§ The task: Work through the material below and tally the lines holding "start"; only the tally should be returned.

§ Recorded information:
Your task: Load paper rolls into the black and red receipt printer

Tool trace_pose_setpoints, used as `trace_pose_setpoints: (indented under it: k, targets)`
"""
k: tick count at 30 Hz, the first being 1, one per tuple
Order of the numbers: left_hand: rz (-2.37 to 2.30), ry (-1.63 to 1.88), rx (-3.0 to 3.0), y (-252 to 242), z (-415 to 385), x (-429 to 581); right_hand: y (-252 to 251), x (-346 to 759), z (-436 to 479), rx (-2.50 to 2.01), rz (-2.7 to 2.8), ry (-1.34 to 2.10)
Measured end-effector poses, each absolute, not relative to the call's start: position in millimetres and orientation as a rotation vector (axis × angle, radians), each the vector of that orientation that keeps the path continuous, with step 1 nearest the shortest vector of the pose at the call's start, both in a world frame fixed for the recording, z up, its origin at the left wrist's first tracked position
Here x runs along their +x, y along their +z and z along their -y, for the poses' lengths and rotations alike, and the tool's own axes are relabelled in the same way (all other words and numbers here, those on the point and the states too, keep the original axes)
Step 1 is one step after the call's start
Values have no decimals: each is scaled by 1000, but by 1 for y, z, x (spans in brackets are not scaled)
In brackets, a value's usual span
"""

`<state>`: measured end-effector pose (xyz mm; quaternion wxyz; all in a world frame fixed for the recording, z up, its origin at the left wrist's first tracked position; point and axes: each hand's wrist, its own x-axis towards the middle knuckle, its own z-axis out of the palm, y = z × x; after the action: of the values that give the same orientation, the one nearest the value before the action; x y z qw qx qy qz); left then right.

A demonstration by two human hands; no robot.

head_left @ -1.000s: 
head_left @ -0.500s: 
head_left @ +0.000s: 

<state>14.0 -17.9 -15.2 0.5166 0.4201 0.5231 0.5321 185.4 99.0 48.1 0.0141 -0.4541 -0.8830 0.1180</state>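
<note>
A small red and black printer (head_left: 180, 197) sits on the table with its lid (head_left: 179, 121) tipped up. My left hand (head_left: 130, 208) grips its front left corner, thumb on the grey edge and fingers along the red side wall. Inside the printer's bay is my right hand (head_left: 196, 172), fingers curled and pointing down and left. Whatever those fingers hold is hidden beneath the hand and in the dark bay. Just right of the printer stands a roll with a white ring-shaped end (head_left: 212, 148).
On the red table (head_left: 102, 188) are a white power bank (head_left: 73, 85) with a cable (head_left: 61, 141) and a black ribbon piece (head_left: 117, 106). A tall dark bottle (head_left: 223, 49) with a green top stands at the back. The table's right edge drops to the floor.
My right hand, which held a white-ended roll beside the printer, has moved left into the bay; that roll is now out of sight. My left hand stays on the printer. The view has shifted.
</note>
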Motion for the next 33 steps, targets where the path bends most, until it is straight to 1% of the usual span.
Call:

§ Solution to this exercise: 2